Purpose: Social work research has increasingly involved the use of survey data that were collected from a complex design of sampling. For instance, to evaluate welfare reform, researchers analyze data of the Panel Study of Income Dynamics (PSID); to evaluate well-being of children receiving protective services and substitute care, researchers analyze data of the National Survey of Child and Adolescent Well-being (NSCAW); and to study health and mental health of the elderly, researchers analyze data of the Study of Asset and Health Dynamics Among the Oldest Old (AHEAD). Crucial features of these datasets are that samples were created using a multi-stage stratified design, unequally weighted, and clustered.
In NSCAW, sample weights were created to account for differential selection probabilities within primary sampling units (PSU) and to make adjustments to compensate for missing months in sampling frames, special situations that occurred at specific PSUs, and potential bias due to non-response. Clustering refers to the fact that PSUs are nested within sampling strata, subjects are nested within PSU, and identical measures over multiple time points are nested within subjects. Analyzing such data requires special treatment such as controls of clustering (e.g., correlation of subjects within PSU) and using appropriate weights for statistical inferences to the entire population of unsubstantiated cases of maltreatment in the U.S.

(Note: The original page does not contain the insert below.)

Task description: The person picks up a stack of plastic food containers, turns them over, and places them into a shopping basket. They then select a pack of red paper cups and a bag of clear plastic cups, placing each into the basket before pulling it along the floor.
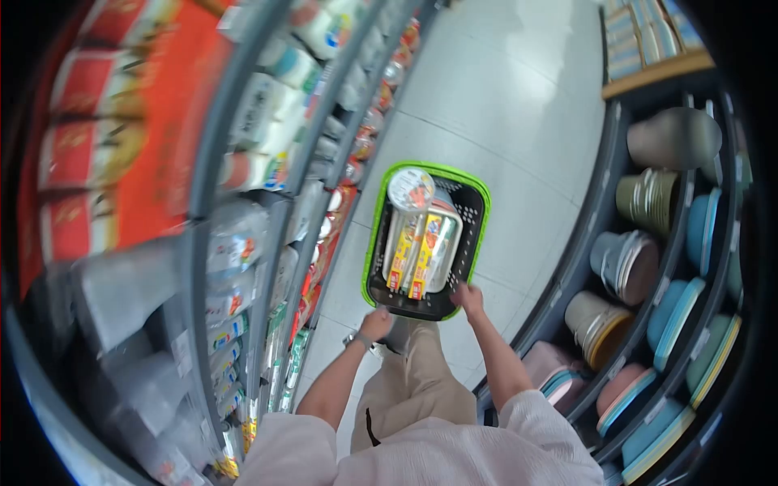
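Note:
A black shopping basket [472,235] with a bright green rim hangs in front of my legs above the aisle floor. My left hand [376,323] is closed at its near left corner, a watch on the wrist. At the near right corner, my right hand [468,298] grips the rim. Inside the basket lie a round tub with a printed lid [411,189], a pale rectangular tray [451,251], and two long packs with yellow and red labels, one of them a yellow-labelled pack [425,255] on the right. The fingers are partly hidden under the rim.
Shelves of packaged goods [275,113] run close along my left, with red packs [89,154] at the far left. Shelves on my right hold stacked buckets [624,263] and coloured basins [677,324]. Pale floor tiles [486,89] stretch ahead between them.

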The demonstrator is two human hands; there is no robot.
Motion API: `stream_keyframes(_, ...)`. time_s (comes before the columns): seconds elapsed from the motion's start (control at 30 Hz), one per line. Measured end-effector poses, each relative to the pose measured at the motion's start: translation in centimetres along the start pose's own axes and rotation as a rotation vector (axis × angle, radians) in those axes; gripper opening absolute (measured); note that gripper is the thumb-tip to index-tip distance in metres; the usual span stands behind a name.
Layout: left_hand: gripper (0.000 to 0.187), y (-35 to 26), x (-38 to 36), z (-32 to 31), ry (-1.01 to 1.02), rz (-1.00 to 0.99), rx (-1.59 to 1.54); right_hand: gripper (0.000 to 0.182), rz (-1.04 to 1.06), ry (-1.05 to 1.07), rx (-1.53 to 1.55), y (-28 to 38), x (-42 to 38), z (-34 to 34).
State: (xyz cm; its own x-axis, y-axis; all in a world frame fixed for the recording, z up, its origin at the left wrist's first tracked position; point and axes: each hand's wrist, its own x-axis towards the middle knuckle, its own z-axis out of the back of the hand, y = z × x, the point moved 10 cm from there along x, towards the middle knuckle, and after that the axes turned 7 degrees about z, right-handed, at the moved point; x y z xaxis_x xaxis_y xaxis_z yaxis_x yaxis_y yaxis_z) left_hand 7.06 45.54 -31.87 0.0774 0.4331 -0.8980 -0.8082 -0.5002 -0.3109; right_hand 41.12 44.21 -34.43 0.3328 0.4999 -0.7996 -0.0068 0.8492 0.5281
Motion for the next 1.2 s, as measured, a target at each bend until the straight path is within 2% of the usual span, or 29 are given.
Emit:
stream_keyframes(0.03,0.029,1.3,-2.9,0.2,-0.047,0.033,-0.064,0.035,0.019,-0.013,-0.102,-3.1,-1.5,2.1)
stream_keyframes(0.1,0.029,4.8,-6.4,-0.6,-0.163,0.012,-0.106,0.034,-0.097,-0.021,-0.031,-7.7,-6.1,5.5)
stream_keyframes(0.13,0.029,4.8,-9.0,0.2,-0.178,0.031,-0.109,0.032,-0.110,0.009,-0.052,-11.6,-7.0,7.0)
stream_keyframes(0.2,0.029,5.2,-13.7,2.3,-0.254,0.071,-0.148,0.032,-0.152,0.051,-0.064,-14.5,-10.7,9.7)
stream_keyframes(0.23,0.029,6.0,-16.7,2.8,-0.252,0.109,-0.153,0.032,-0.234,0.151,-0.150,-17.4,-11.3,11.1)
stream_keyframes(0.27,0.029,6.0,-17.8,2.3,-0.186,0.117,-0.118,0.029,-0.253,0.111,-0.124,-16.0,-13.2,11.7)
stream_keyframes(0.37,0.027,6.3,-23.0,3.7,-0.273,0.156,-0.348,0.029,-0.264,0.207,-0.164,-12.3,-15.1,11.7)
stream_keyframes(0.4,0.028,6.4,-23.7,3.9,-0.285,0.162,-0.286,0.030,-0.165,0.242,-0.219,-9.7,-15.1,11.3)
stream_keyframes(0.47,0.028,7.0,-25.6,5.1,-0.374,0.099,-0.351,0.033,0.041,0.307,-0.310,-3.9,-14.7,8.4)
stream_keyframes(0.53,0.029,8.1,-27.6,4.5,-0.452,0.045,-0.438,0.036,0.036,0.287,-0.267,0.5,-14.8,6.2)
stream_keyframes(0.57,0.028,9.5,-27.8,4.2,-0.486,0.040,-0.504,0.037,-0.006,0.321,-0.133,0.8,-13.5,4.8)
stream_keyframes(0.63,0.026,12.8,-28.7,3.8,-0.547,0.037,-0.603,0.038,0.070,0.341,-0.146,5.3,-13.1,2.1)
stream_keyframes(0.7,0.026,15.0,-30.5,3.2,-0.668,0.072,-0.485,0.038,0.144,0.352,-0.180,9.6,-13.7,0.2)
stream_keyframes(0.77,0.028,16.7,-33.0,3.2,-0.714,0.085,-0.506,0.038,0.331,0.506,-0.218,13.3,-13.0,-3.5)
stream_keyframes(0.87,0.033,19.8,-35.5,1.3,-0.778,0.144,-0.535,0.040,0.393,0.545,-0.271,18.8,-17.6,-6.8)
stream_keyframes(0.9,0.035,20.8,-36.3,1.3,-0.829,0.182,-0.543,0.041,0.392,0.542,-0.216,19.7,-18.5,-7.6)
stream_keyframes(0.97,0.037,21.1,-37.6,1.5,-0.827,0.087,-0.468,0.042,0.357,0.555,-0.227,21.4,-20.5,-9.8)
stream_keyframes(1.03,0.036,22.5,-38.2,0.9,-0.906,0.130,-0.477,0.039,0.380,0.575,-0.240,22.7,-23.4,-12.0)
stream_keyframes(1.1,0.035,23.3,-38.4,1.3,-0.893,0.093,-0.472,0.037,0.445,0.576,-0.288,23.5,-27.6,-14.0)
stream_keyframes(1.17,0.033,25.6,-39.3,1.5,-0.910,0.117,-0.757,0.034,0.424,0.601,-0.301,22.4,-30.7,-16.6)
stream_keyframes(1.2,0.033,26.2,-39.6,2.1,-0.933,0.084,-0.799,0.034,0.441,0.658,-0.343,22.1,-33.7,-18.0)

Based on the presenters’ research experiences with NSCAW, this workshop will demonstrate the use of two software packages for statistical analysis with complex sampling: (1) SUDAAN - this is the most comprehensive program specially designed for analyzing complex survey data; and (2) Mplus – this is the only package among existing software programs for structural equation modeling (i.e., AMOS, LISREL, EQS, & Mplus) that handles weights and corrects for clustering.
Contents: The workshop will focus on the following topics:
1. Introduction to key concepts related to analysis of complex sample design, including the generalized estimating equation (GEE) method (Zeger & Liang, 1986), the sandwich estimator known as Taylor expansion of Huber-White (Muthen & Satorra, 1995; Lin, 1994), weighting procedure in statistical inferences, various types of weights, and choices of weights under different research settings; 2. Description of key specifications in SUDAAN (i.e., SORT, NEST, DESIGN, and WEIGHT), and running “Proc Descript” and “Proc Crosstab” to conduct descriptive analysis; 3. Running SUDAAN “Proc Regress” to conduct regression analysis with GEE for both cross-sectional and longitudinal data; 4. Running SUDAAN “Proc Survival” to conduct event history analysis with a marginal proportional hazard model (i.e., the LWA model); and 5. Running Mplus to conduct structural equation modeling that controls for complex sample effects and unequal weights.
Pedagogical Techniques: Teaching methods include lecture, PowerPoint presentation, and computer demonstration.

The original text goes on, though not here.